> TRY IT
In the listing below, which lines contain the string "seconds"? Copy them all.

> PROVIDED MATERIAL
○ ○ ○ ○ ○
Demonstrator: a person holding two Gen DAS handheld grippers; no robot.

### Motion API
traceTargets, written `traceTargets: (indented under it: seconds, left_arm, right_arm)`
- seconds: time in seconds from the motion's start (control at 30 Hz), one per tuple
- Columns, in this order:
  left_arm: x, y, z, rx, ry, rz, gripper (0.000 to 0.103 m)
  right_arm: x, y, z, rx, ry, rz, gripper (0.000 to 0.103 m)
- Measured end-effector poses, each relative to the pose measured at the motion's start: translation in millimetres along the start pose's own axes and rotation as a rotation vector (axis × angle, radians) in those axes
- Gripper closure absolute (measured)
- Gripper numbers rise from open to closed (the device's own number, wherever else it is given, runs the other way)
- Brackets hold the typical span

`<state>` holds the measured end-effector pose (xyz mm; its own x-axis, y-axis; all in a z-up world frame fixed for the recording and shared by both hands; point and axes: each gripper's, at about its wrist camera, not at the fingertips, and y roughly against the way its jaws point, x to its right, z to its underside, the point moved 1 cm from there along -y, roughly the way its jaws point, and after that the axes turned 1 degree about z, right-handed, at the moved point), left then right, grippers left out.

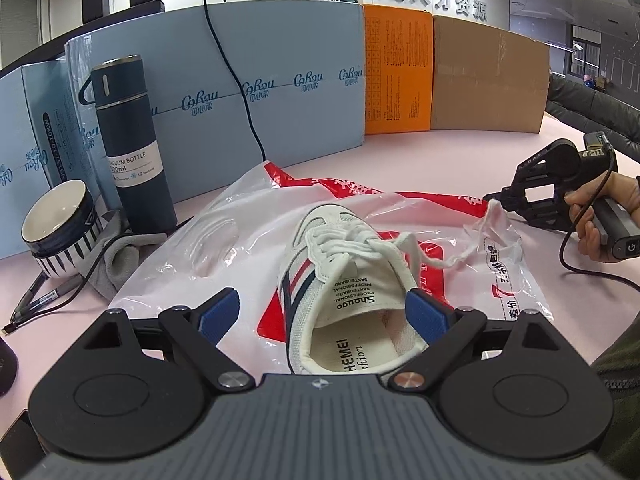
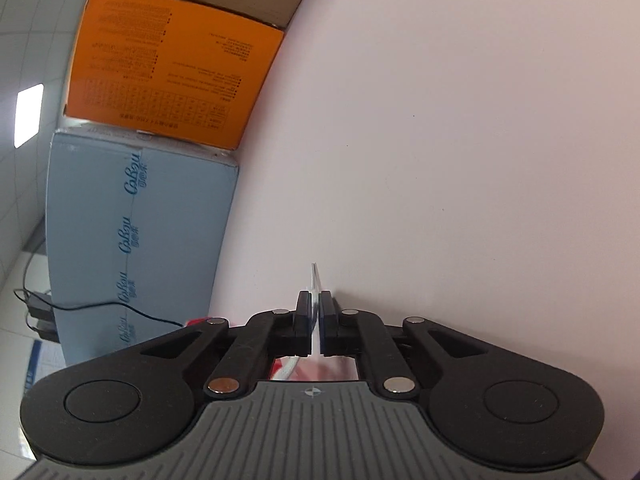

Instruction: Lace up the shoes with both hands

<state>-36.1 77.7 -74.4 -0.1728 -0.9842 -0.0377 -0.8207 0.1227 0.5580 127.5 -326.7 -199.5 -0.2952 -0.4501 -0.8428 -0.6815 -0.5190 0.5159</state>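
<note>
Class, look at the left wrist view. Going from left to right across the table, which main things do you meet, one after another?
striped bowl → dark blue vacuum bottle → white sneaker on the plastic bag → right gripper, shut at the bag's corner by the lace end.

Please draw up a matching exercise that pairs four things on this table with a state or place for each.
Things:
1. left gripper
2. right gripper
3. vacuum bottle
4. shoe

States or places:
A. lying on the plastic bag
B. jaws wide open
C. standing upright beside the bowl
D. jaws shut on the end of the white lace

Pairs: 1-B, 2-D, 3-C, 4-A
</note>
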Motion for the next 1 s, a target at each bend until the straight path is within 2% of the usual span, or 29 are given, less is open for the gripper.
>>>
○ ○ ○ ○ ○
> FINAL ANSWER
traceTargets, written `traceTargets: (indented under it: seconds, left_arm, right_arm)`
- seconds: time in seconds from the motion's start (control at 30 Hz), one per tuple

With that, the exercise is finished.